Construite entre le XIV et XVIe siècle sous l’impulsion de Louis XI et de l’architecte Jean Lebas sur l’emplacement d’un ancien charnier, le clocher indépendant de l’église fut amputé de sa flèche pendant de nombreuses années. Un enchaînement de tremblements de terre, foudres et ouragans dans la deuxième moitié du XVIIIe siècle finit par l’emporter et elle ne sera reconstruite qu’en 1869, dans le respect du style gothique de l’édifice.

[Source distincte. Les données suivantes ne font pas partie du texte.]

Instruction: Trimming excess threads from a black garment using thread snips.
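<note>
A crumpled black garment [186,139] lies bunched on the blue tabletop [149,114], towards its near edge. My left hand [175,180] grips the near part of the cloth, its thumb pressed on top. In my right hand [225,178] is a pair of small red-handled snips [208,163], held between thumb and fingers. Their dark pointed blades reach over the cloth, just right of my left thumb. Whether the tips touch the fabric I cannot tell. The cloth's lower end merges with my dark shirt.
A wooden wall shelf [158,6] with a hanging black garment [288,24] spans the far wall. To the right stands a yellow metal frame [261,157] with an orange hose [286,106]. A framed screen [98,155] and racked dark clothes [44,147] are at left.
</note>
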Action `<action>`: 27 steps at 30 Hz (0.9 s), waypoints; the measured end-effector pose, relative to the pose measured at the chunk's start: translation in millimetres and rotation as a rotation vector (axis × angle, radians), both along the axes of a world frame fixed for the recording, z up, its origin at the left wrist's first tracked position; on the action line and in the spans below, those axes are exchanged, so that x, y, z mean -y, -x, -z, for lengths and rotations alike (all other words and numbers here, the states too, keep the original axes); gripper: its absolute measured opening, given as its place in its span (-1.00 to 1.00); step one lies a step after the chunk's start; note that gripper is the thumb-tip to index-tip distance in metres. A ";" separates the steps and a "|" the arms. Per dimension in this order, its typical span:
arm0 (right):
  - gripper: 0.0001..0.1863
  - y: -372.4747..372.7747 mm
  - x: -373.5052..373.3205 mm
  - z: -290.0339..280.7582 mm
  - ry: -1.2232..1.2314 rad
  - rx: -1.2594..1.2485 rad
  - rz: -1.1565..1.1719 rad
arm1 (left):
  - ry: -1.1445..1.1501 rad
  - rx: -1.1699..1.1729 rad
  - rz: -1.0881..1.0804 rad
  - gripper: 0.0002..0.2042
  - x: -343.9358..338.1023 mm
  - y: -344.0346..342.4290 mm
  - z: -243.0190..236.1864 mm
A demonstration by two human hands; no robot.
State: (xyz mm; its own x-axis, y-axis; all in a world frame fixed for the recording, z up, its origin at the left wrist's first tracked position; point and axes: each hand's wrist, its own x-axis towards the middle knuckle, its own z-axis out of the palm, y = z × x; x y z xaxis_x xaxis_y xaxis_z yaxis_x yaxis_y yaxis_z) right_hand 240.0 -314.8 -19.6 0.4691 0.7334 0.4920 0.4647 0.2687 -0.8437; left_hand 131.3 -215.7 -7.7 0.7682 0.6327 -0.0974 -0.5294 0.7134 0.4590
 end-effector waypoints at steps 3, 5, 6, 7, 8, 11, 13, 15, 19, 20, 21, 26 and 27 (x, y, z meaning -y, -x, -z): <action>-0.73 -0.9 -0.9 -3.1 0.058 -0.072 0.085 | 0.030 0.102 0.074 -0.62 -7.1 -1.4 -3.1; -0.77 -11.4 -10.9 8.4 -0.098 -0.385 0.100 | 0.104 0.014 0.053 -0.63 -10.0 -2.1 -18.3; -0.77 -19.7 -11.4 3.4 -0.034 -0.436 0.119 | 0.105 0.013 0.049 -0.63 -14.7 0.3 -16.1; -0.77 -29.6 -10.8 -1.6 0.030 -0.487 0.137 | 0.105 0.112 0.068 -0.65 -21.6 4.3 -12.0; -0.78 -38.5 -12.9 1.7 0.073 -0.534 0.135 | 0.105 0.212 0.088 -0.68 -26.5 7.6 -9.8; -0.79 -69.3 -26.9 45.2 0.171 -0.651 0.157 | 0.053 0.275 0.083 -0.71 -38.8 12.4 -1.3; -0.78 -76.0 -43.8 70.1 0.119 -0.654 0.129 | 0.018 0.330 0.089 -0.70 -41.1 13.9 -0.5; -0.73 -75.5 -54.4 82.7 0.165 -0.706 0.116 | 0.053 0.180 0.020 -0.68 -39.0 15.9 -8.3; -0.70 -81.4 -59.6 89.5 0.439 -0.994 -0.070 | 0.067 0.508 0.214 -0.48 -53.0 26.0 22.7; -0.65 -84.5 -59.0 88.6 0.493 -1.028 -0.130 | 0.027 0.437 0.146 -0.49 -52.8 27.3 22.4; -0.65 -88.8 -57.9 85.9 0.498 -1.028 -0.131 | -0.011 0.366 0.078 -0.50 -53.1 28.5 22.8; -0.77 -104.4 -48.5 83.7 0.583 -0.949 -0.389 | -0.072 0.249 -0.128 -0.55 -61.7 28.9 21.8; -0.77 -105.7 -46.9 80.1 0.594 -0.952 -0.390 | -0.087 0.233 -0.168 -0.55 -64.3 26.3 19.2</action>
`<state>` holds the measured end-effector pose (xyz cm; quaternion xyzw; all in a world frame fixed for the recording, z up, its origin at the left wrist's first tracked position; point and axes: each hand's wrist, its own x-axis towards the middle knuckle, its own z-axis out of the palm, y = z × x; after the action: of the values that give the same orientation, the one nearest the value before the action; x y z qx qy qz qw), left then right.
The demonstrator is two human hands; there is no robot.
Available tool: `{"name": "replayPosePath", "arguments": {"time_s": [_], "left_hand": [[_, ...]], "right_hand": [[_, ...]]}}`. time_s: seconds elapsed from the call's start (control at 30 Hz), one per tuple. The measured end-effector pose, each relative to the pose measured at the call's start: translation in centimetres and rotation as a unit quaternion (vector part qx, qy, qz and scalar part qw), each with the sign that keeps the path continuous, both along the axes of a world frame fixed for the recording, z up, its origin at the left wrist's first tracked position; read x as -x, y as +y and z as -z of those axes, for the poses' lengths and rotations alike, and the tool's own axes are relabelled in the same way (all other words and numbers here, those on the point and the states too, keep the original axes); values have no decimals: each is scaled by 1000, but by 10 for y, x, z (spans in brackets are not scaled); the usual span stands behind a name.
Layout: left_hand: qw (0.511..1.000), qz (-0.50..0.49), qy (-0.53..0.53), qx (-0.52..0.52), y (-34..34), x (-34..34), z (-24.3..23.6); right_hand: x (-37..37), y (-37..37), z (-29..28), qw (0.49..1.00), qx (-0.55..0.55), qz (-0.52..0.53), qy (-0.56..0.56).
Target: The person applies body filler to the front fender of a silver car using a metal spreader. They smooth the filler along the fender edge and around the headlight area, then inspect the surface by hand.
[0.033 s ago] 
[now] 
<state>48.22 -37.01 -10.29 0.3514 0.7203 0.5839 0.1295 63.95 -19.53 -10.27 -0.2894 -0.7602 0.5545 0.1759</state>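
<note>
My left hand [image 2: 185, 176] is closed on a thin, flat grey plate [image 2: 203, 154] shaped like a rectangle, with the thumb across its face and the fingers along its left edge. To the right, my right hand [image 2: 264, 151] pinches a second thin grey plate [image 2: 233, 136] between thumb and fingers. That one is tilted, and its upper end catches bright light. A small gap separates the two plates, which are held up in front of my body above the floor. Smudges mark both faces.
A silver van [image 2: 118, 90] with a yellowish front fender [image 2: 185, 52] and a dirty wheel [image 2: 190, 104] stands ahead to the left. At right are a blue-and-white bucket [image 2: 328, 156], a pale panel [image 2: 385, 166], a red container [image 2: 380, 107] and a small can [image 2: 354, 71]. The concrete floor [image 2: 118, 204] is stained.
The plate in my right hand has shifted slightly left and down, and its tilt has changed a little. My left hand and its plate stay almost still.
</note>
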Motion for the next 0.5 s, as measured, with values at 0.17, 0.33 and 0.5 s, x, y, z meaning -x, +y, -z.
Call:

Celle qui s’enorgueillit d’avoir le clocher le plus haut du Midi (115 mètres), n’a pas toujours eu cette silhouette.

La basilique

La Flèche

La basilique quant à elle fut construite à l’emplacement d’une petite chapelle carolingienne. À la demande du Roi de France, la papauté y instaure un collège de chanoine et une partie du chantier est financée par des legs et dons des corporations et confréries d’artisans installées dans le quartier à qui chacune des dix-sept chapelles sont dédiées. Les sculptures des tympans extérieurs témoignent de la longueur du chantier entre gothique flamboyant et rinceaux renaissance.

Patrimoine Mondial

Saint-Michel, tout d’abord classée Monuments historiques en 1846, est élevée au rang de Basilique mineure en 1903, avant de rejoindre en 1999 la liste du patrimoine mondial de l’Unesco, au titre des Chemins de Saint-Jacques-de-Compostelle.

Des surprenants vitraux

Si l’architecture de la basilique est un exemple remarquable du style gothique, elle n’en renferme pas moins des trésors d’oeuvres d’art, des secrets et de surprenants vitraux qui devraient achever de convaincre quiconque de pousser la porte du sanctuaire.